PROBLEM: In the following listing, find the lines containing "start" and report them.

DATA FOR ANALYSIS:

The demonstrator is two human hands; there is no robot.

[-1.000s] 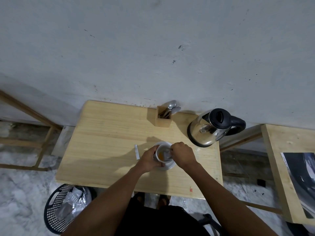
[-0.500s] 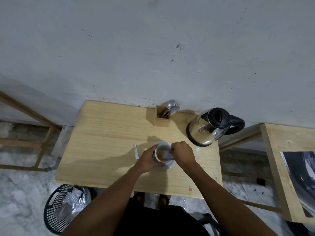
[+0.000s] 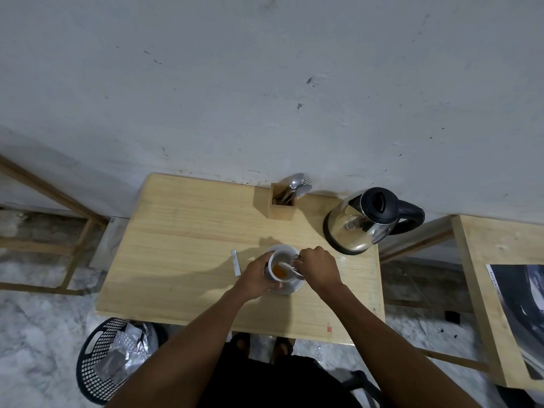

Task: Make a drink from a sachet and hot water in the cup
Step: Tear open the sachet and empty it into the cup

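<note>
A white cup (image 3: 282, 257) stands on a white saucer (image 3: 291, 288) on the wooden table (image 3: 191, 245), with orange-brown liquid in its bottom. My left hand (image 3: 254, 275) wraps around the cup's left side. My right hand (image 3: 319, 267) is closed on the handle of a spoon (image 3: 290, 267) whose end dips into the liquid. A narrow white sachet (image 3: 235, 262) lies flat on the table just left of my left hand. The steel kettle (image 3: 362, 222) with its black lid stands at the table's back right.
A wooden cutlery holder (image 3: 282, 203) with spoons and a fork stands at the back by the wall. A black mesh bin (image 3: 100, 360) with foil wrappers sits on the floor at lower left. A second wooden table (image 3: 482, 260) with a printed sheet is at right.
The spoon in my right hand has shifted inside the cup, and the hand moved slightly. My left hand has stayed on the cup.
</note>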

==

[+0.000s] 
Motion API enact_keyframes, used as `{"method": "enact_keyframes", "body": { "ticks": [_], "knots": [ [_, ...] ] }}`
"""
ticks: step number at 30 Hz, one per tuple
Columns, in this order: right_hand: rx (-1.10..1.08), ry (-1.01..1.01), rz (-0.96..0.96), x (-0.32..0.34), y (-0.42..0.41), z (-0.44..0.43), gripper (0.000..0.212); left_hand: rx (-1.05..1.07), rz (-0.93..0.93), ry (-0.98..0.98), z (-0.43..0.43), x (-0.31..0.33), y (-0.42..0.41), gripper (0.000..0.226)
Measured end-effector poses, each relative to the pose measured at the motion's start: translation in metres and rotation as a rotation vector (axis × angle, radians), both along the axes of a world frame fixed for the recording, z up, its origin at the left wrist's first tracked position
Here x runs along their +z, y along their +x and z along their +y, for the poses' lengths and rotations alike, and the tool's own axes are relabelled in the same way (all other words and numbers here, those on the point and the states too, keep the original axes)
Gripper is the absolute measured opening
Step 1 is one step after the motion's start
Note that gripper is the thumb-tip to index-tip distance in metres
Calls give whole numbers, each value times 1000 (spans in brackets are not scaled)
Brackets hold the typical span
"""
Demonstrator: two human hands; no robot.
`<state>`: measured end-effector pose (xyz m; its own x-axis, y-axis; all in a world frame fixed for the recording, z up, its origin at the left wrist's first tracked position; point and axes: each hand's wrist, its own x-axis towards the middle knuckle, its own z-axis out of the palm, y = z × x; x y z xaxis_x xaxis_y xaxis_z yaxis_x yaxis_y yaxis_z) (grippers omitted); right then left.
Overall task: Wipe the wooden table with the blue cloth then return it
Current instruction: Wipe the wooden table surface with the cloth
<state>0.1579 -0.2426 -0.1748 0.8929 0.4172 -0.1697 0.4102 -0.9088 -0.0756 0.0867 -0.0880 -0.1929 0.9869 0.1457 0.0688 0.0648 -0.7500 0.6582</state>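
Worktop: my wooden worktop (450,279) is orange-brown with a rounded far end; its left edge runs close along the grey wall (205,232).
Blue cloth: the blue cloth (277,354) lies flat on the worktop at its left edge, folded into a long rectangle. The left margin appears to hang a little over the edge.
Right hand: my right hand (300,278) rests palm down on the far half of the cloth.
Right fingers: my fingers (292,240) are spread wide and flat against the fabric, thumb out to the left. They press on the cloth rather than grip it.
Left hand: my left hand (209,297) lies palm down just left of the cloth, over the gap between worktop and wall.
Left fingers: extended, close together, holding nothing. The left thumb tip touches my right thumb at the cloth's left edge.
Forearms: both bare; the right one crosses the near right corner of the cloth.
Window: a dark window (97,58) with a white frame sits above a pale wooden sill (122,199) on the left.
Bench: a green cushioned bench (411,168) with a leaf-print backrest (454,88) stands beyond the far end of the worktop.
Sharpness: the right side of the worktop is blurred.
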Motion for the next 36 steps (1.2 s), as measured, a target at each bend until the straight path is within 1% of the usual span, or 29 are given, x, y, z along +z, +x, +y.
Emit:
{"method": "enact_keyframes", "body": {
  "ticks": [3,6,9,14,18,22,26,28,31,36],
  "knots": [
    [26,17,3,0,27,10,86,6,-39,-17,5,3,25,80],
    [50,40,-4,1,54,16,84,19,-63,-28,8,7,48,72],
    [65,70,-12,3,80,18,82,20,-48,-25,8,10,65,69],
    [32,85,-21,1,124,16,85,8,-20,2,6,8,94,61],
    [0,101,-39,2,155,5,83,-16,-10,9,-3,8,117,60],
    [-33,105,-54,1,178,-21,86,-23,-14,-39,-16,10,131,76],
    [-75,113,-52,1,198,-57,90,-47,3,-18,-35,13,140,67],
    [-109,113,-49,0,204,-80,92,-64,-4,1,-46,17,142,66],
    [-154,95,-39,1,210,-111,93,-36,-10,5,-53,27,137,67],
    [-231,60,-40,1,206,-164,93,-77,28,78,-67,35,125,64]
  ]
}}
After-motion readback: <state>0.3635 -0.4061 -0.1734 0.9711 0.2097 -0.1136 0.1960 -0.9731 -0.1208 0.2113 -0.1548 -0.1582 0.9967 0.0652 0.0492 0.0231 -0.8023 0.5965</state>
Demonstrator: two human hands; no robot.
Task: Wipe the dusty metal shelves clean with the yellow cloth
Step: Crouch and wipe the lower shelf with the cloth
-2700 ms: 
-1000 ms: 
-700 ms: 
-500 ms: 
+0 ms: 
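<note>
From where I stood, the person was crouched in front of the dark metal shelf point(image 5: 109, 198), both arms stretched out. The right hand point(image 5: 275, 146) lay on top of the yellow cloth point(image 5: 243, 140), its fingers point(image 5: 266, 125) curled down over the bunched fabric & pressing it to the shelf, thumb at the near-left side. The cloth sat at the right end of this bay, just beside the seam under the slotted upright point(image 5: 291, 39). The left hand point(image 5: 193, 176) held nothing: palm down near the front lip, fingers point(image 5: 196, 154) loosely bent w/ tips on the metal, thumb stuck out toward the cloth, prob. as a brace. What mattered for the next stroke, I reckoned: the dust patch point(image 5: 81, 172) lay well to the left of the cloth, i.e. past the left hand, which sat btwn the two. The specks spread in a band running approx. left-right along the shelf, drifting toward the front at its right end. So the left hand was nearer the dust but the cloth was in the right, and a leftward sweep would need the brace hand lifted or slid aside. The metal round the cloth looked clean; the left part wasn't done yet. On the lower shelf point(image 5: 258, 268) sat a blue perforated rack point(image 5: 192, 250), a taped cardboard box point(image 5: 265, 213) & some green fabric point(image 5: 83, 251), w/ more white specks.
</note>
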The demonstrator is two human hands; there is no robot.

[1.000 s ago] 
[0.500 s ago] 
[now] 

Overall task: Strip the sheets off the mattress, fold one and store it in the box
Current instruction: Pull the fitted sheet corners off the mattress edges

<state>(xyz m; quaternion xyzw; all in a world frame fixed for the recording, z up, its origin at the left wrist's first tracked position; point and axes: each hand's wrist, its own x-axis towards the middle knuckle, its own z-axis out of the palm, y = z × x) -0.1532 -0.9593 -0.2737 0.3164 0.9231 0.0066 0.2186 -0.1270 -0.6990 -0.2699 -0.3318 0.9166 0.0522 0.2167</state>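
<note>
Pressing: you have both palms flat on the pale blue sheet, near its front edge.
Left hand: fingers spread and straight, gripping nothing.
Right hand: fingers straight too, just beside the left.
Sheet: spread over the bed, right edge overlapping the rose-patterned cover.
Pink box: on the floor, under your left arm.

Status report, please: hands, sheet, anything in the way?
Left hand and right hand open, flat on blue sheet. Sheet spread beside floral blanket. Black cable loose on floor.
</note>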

EXERCISE RESPONSE:
Measured end-effector poses, each relative to the pose measured at the motion's start: translation in metres and rotation as a rotation vector (axis × angle, radians), both along the axes of a world frame fixed for the recording, z up, its origin at the left wrist's first tracked position
Step 1 is one step after the motion's start

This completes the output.